WHAT IS BEING ASKED:
Return the data below in full, exactly as it stands.

Segment Start: INFORMATION PROVIDED

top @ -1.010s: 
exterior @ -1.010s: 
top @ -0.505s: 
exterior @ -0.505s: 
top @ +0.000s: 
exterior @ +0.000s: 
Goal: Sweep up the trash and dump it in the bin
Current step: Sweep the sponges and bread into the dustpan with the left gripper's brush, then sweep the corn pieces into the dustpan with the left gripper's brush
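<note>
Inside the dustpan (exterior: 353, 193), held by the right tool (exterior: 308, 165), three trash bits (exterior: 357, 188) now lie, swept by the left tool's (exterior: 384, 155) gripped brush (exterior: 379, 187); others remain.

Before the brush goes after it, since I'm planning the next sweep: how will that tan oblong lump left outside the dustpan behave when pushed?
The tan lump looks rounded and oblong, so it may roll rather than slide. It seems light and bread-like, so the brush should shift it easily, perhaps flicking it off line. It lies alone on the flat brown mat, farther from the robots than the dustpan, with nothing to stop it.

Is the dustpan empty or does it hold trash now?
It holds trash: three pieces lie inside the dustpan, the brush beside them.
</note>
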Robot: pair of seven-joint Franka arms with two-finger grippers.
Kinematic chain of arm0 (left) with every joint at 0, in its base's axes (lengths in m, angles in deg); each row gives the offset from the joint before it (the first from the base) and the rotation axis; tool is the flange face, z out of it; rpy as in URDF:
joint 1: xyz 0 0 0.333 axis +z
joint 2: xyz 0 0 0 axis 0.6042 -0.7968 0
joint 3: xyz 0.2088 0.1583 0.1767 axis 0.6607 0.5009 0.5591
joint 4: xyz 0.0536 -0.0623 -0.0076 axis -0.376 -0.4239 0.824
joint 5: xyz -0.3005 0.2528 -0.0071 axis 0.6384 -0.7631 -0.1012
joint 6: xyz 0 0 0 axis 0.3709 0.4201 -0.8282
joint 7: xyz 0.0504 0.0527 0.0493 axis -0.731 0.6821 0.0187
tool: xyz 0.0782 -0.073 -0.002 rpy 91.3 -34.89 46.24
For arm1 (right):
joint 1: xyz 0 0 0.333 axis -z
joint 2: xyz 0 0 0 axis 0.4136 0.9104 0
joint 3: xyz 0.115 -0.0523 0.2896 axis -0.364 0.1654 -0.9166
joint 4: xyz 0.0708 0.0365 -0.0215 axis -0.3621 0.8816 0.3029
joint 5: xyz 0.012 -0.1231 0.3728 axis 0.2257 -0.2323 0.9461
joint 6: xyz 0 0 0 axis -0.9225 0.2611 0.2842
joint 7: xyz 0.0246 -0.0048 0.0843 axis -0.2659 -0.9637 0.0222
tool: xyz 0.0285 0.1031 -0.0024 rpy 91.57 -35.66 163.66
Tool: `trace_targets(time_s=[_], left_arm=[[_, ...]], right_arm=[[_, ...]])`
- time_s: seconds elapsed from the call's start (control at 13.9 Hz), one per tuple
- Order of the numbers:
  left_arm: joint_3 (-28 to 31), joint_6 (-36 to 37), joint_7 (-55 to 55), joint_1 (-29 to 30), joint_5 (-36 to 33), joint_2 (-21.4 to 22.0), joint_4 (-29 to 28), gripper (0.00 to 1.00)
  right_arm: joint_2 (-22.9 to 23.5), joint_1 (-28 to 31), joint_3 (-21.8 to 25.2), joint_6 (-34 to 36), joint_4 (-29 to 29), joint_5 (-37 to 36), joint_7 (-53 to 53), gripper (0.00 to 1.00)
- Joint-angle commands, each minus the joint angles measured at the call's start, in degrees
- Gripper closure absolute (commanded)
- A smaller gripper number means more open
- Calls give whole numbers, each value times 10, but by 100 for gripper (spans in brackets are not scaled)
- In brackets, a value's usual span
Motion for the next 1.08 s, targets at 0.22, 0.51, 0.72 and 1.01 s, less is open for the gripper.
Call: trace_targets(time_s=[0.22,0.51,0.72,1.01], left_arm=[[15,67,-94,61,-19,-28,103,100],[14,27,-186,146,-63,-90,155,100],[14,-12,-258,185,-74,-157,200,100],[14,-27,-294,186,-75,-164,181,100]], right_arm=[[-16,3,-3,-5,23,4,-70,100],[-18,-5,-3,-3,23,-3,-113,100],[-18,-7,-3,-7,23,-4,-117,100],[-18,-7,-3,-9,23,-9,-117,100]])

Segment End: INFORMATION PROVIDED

ANSWER FOR THIS EXERCISE:
top @ -1.010s: 
exterior @ -1.010s: 
top @ -0.505s: 
exterior @ -0.505s: 
top @ +0.000s: 
exterior @ +0.000s: 
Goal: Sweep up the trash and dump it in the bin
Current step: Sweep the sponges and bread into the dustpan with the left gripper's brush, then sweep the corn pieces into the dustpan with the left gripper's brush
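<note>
Inside the dustpan (exterior: 353, 193), held by the right tool (exterior: 308, 165), three trash bits (exterior: 357, 188) now lie, swept by the left tool's (exterior: 384, 155) gripped brush (exterior: 379, 187); others remain.

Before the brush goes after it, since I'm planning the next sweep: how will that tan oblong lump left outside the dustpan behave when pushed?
The tan lump looks rounded and oblong, so it may roll rather than slide. It seems light and bread-like, so the brush should shift it easily, perhaps flicking it off line. It lies alone on the flat brown mat, farther from the robots than the dustpan, with nothing to stop it.

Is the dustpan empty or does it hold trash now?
It holds trash: three pieces lie inside the dustpan, the brush beside them.
</note>
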Robot: pair of seven-joint Franka arms with two-finger grippers.
Kinematic chain of arm0 (left) with every joint at 0, in its base's axes (lengths in m, angles in deg); each row gives the offset from the joint before it (the first from the base) and the rotation axis; tool is the flange face, z out of it; rpy as in URDF:
joint 1: xyz 0 0 0.333 axis +z
joint 2: xyz 0 0 0 axis 0.6042 -0.7968 0
joint 3: xyz 0.2088 0.1583 0.1767 axis 0.6607 0.5009 0.5591
joint 4: xyz 0.0536 -0.0623 -0.0076 axis -0.376 -0.4239 0.824
joint 5: xyz -0.3005 0.2528 -0.0071 axis 0.6384 -0.7631 -0.1012
joint 6: xyz 0 0 0 axis 0.3709 0.4201 -0.8282
joint 7: xyz 0.0504 0.0527 0.0493 axis -0.731 0.6821 0.0187
tool: xyz 0.0782 -0.073 -0.002 rpy 91.3 -34.89 46.24
For arm1 (right):
joint 1: xyz 0 0 0.333 axis -z
joint 2: xyz 0 0 0 axis 0.4136 0.9104 0
joint 3: xyz 0.115 -0.0523 0.2896 axis -0.364 0.1654 -0.9166
joint 4: xyz 0.0708 0.0365 -0.0215 axis -0.3621 0.8816 0.3029
joint 5: xyz 0.012 -0.1231 0.3728 axis 0.2257 -0.2323 0.9461
joint 6: xyz 0 0 0 axis -0.9225 0.2611 0.2842
joint 7: xyz 0.0246 -0.0048 0.0843 axis -0.2659 -0.9637 0.0222
tool: xyz 0.0285 0.1031 -0.0024 rpy 91.57 -35.66 163.66
Tool: `trace_targets(time_s=[_], left_arm=[[_, ...]], right_arm=[[_, ...]])`
- time_s: seconds elapsed from the call's start (control at 13.9 Hz), one per tuple
- Order of the numbers:
  left_arm: joint_3 (-28 to 31), joint_6 (-36 to 37), joint_7 (-55 to 55), joint_1 (-29 to 30), joint_5 (-36 to 33), joint_2 (-21.4 to 22.0), joint_4 (-29 to 28), gripper (0.00 to 1.00)
  right_arm: joint_2 (-22.9 to 23.5), joint_1 (-28 to 31), joint_3 (-21.8 to 25.2), joint_6 (-34 to 36), joint_4 (-29 to 29), joint_5 (-37 to 36), joint_7 (-53 to 53), gripper (0.00 to 1.00)
- Joint-angle commands, each minus the joint angles measured at the call's start, in degrees
- Gripper closure absolute (commanded)
- A smaller gripper number means more open
- Calls give whole numbers, each value times 10, but by 100 for gripper (spans in brackets are not scaled)
- In brackets, a value's usual span
Motion for the next 1.08 s, targets at 0.22, 0.51, 0.72 and 1.01 s, less is open for the gripper.
Call: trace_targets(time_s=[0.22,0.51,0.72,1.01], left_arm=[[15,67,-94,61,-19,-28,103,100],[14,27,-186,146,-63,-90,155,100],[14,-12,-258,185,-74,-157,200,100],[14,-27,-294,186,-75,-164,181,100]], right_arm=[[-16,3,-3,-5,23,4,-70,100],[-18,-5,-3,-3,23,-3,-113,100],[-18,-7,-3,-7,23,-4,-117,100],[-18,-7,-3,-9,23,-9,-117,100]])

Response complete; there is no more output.